We marched rapidly up the valley of the Shenandoah, now as black as Erebus. But soon the rain ceased, the clouds broke away, and the stars appeared, completely transforming the scene, and except for the mud and our wet and uncomfortable condition it would have been an enjoyable march. After going about six miles we were directed into a woods to rest until morning. Inside the woods it was inky dark again, and we made headway with much difficulty. Men and horses stumbled and floundered over fallen logs and through brush at imminent peril of limbs, until a halt was made, and after details for picket had been sent out we were allowed to rest until daylight.
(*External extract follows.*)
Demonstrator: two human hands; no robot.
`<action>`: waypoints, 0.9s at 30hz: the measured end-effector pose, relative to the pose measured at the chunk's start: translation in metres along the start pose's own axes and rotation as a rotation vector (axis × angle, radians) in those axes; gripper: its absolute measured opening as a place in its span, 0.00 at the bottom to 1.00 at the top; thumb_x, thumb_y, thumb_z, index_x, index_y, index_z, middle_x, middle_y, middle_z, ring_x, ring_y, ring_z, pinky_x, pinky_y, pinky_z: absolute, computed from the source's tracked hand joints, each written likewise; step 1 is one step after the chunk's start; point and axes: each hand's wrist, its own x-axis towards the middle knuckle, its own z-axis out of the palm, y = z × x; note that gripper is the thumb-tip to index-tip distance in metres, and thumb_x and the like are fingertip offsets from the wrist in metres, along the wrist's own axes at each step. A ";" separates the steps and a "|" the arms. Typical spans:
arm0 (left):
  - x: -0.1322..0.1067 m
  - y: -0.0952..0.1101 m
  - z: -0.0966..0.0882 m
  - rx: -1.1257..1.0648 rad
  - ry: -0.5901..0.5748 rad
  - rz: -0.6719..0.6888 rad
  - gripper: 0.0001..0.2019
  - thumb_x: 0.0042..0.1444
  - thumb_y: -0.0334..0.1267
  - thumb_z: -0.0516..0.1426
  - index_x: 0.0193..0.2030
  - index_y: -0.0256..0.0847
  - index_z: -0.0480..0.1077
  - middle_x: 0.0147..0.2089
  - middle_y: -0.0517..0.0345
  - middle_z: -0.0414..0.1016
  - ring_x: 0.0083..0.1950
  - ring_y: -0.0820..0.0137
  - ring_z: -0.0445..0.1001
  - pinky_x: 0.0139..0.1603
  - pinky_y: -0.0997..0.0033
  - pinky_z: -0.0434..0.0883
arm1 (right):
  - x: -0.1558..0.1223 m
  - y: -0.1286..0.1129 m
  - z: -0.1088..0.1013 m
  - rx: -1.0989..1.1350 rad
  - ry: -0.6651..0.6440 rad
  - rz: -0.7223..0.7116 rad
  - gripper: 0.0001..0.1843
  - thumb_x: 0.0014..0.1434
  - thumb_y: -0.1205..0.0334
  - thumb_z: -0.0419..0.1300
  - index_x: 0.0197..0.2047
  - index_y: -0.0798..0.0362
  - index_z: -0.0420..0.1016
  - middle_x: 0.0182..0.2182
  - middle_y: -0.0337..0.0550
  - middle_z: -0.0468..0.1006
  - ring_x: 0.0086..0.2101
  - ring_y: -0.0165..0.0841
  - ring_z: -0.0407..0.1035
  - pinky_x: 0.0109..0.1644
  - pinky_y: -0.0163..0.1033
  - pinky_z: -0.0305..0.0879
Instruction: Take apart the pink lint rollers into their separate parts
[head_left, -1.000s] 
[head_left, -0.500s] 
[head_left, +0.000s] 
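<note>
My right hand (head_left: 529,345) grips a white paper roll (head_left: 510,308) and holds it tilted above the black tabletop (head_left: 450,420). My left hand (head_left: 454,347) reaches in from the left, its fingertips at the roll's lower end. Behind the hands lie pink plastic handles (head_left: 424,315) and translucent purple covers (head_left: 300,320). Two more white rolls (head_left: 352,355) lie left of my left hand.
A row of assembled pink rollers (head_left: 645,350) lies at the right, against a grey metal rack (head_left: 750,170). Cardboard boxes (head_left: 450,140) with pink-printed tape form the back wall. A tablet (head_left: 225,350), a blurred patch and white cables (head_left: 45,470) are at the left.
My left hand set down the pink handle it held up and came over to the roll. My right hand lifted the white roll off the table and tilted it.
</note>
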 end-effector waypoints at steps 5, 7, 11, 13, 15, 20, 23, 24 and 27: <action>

It was now about three o'clock. But to rest, soaking wet, almost covered with mud, in a woods that had been so drenched with rain that everything was like a soaked sponge, that was the problem. No fires were allowed, for no one knew how near the enemy might be. However, the men were tired enough to sleep, most of them, even under those conditions. I well remember the weary walking and stamping to keep warm until the sunshine came to our relief. But daylight revealed a condition of things relative to our position that, had the enemy known, we might again have been made an easy prey. Our details for water, after going out some distance, as they supposed in our rear, suddenly found themselves uncomfortably near the enemy's outposts, and hurried back to camp with the information. It was found that in the darkness our picket line had actually gotten turned around, so that our rear had been carefully guarded, whilst our front was left wholly exposed. The denseness of the woods and the darkness of the night had been our salvation. We shortly learned that Hancock had accomplished his purpose and was moving back to Harper's Ferry. We followed leisurely, reaching the camp about noon, thoroughly tired and bedraggled from the rain and mud.